▶ TASK REQUIREMENTS: Write the data out again exactly, dropping any images it holds.
▼
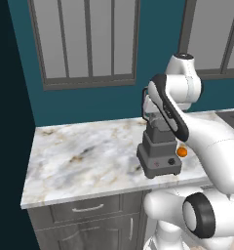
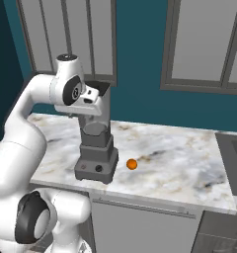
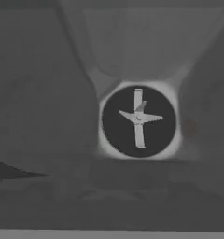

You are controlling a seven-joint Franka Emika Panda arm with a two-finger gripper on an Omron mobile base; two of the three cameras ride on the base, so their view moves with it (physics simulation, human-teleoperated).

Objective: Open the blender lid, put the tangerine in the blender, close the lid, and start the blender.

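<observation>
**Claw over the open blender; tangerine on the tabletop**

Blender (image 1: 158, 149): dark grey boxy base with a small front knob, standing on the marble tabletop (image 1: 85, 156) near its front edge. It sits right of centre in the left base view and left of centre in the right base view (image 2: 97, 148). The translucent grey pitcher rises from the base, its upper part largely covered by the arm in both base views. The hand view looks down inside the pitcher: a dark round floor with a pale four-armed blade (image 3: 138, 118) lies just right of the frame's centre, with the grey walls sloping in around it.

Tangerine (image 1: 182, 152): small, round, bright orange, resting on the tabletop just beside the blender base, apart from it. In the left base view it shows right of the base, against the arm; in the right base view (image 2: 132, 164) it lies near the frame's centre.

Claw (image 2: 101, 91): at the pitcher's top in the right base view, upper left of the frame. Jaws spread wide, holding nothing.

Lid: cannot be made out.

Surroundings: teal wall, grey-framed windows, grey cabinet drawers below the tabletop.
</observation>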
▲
▶ TASK RESULT:
You are controlling a seven-joint Franka Emika Panda arm with a two-finger gripper on an Omron mobile base; two of the three cameras ride on the base, so their view moves with it (physics simulation, human-teleoperated).

Objective: Open the blender lid, put the tangerine in the blender, close the lid, and start the blender.

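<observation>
**Claw over the open blender; tangerine on the tabletop**

Blender (image 1: 158, 149): dark grey boxy base with a small front knob, standing on the marble tabletop (image 1: 85, 156) near its front edge. It sits right of centre in the left base view and left of centre in the right base view (image 2: 97, 148). The translucent grey pitcher rises from the base, its upper part largely covered by the arm in both base views. The hand view looks down inside the pitcher: a dark round floor with a pale four-armed blade (image 3: 138, 118) lies just right of the frame's centre, with the grey walls sloping in around it.

Tangerine (image 1: 182, 152): small, round, bright orange, resting on the tabletop just beside the blender base, apart from it. In the left base view it shows right of the base, against the arm; in the right base view (image 2: 132, 164) it lies near the frame's centre.

Claw (image 2: 101, 91): at the pitcher's top in the right base view, upper left of the frame. Jaws spread wide, holding nothing.

Lid: cannot be made out.

Surroundings: teal wall, grey-framed windows, grey cabinet drawers below the tabletop.
</observation>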

The requested output is complete.